What you have to do: Search each line below for "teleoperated", then return the lines where it appears.
++++++++++
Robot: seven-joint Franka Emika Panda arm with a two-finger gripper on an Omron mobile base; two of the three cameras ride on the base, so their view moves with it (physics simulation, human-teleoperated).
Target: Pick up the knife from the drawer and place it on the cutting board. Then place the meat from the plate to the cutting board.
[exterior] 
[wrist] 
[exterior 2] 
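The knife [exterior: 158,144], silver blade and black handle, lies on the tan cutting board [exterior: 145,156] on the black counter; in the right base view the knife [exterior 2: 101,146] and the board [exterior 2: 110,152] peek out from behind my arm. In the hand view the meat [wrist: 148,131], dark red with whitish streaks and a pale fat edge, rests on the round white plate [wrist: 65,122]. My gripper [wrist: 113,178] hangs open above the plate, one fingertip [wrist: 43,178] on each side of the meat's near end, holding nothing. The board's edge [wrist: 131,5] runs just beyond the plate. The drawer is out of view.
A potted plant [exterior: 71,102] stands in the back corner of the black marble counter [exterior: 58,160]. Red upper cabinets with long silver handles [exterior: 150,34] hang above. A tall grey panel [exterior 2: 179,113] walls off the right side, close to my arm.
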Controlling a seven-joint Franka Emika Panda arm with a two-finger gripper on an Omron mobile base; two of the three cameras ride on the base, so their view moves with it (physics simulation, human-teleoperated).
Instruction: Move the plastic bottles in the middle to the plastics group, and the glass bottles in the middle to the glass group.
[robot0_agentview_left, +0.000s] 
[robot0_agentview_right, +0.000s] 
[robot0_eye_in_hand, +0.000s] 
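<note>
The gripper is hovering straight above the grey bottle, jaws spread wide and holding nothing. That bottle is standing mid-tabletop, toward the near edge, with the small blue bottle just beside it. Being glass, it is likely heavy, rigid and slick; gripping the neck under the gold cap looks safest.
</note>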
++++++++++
Response box:
Robot: seven-joint Franka Emika Panda arm with a two-finger gripper on an Omron mobile base; two of the three cameras ride on the base, so their view moves with it (physics simulation, human-teleoperated).
Controlling a seven-joint Franka Emika Panda arm with a two-finger gripper on an Omron mobile base; two of the three cameras ride on the base, so their view moves with it (physics simulation, human-teleoperated).

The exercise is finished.